Measurement of mechanical properties of soft contact lenses using instrumented indentation
The mechanical properties of contact lenses are important for their proper application and wear comfort. Several attempts were made to characterize the elastic modulus of contact lenses but there is still no widely accepted method for measurement of their mechanical properties. This application report presents the results of an instrumented indentation study using the Anton Paar Bioindenter for characterization of soft contact lenses. The measurement methodology and analysis of the results is demonstrated on two types of contact lenses. In addition, the influence of loading rate on the calculated elastic modulus is shown.

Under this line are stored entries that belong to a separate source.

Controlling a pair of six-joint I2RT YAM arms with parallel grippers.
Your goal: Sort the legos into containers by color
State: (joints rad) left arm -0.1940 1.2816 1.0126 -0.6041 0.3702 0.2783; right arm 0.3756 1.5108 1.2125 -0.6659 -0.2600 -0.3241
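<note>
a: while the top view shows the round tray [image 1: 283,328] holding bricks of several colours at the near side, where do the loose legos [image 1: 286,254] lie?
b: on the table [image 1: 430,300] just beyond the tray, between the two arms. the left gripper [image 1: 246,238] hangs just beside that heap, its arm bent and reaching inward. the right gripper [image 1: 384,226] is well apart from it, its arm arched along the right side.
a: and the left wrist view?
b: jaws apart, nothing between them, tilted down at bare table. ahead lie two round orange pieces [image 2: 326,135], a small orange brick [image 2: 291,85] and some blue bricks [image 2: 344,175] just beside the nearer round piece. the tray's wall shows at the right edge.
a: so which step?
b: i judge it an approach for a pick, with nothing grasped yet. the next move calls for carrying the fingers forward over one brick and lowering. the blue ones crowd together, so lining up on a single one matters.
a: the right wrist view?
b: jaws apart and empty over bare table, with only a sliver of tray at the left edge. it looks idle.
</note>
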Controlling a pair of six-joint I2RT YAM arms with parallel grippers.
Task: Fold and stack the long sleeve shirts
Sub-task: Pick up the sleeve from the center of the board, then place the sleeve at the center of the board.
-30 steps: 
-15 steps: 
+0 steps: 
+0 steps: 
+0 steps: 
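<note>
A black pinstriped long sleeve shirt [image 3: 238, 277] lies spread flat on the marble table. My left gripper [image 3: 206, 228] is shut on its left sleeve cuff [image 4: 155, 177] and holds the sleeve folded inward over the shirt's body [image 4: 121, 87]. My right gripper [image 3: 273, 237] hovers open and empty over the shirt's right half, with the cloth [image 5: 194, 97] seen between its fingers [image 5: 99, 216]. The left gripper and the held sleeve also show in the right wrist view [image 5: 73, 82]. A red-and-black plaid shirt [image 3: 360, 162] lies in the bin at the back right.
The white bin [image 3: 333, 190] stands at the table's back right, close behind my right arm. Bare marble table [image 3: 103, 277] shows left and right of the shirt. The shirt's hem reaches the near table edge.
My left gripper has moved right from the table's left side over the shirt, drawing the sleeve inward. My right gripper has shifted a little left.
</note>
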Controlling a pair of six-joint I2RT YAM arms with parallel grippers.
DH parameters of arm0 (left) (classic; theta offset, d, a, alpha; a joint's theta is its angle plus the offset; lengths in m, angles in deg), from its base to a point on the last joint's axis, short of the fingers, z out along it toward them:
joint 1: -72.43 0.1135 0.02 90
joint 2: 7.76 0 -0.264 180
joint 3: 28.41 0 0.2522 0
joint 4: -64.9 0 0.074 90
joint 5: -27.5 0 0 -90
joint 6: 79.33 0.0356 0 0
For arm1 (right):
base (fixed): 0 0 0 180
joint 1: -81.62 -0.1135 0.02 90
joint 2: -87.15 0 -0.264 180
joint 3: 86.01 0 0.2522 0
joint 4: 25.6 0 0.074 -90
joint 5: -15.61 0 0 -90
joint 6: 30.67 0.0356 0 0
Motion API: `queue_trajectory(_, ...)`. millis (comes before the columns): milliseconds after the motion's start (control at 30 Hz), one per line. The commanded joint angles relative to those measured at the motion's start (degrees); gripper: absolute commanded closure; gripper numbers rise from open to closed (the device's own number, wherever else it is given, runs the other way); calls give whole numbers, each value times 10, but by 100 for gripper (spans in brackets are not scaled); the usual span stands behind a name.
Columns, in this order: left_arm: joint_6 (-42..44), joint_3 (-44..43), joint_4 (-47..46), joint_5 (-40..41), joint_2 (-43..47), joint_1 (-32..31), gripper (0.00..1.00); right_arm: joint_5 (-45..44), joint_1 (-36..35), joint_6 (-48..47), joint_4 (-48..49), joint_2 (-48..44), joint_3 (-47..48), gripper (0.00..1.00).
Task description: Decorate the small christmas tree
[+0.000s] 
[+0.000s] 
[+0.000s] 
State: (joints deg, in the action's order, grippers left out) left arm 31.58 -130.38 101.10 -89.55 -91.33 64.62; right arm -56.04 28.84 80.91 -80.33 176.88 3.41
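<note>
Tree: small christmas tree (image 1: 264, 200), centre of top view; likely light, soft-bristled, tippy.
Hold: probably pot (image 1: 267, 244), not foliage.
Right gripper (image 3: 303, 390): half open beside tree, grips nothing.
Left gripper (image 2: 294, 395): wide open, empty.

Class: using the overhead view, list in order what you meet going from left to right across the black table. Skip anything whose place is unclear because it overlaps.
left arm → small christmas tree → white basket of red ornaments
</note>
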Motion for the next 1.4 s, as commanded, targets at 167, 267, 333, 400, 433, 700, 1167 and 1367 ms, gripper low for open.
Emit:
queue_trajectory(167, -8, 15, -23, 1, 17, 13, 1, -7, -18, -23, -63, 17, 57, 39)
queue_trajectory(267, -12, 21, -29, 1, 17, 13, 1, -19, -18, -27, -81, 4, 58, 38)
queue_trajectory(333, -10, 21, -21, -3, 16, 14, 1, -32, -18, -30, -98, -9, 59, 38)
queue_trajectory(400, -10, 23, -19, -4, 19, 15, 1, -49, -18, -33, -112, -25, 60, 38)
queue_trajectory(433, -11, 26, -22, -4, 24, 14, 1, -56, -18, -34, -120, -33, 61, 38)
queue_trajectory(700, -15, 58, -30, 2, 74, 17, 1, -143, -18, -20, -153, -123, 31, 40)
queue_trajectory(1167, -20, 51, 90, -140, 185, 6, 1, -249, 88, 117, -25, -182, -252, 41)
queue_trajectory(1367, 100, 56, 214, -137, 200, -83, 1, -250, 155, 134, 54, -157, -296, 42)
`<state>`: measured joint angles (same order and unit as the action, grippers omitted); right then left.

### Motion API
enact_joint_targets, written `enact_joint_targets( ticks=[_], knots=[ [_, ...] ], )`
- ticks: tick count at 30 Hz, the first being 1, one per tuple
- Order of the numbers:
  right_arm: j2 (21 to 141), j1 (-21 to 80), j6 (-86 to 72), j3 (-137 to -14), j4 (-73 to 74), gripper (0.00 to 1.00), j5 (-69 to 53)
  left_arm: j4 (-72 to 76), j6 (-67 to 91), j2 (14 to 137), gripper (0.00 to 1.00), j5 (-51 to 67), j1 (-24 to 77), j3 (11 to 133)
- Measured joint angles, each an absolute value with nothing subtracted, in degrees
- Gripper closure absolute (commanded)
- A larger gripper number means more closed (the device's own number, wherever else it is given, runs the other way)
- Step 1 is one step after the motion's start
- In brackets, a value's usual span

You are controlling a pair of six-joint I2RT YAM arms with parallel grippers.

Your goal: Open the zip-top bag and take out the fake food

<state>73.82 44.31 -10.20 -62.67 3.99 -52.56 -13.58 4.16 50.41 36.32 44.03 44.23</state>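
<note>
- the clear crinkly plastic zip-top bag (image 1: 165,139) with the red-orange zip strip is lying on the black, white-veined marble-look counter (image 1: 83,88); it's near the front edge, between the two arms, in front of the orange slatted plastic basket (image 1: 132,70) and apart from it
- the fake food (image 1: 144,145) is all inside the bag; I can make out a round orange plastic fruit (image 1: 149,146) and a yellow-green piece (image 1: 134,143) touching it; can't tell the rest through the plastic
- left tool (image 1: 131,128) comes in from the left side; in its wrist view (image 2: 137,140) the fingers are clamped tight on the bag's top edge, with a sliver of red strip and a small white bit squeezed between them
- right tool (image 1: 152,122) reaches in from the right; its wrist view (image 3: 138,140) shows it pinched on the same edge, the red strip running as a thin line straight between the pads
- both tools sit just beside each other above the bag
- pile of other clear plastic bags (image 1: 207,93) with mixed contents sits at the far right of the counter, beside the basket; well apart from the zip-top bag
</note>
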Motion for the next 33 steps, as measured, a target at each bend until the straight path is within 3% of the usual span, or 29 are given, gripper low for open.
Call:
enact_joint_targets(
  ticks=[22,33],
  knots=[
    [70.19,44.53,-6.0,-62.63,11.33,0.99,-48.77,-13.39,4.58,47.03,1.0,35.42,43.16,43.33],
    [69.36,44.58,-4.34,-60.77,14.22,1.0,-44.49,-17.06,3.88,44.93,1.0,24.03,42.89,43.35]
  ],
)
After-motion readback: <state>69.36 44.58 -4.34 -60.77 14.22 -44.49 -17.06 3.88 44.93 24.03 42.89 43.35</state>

Soft contact lenses are used by many people in everyday life because of their simple application and low cost. They are usually made of hydrogels or a mixture of hydrogel (such as pHEMA Poly(2- hydroxyethyl methacrylate)) and a copolymer. Soft contact lenses contain between 25 % and 75 % of water and their mechanical behavior is from a great part determined by the solid mesh and its capability to conduct fluid. When external pressure is applied, the solid mesh is compressed and the liquid is ‘pushed’ in the direction opposite to pressure gradient, resulting in fluid flow. When the mechanical stress is released, the hydrogel recovers as the solid mesh recovers elastically and the fluid is flowing back through the pores in the mesh. The mechanical behavior of contact lenses can be modeled as that of a hydrogel. The contact lens is subjected to the movement of the eyelid, which is commonly believed to be the primary source of force on the ocular surface. The contact pressure induced by the eyelid during blinking was estimated to be in the range of 1 to 7 kPa.
Several methods can be used to characterize the mechanical properties of contact lenses: compression, dynamical mechanical analysis (DMA), rheology or instrumented indentation testing (IIT). However, only
the IIT method can reveal local properties of contact lenses since the other methods require much larger surface or volume to obtain the mechanical properties. The material of contact lenses is expected to exhibit
time-dependent behavior, either viscoelastic or poroelastic. Analytical solutions for indentation of a viscoelastic half-space have been developed and can be found in current literature, but satisfactory solutions for indentation on a poroelastic half-space are still rare.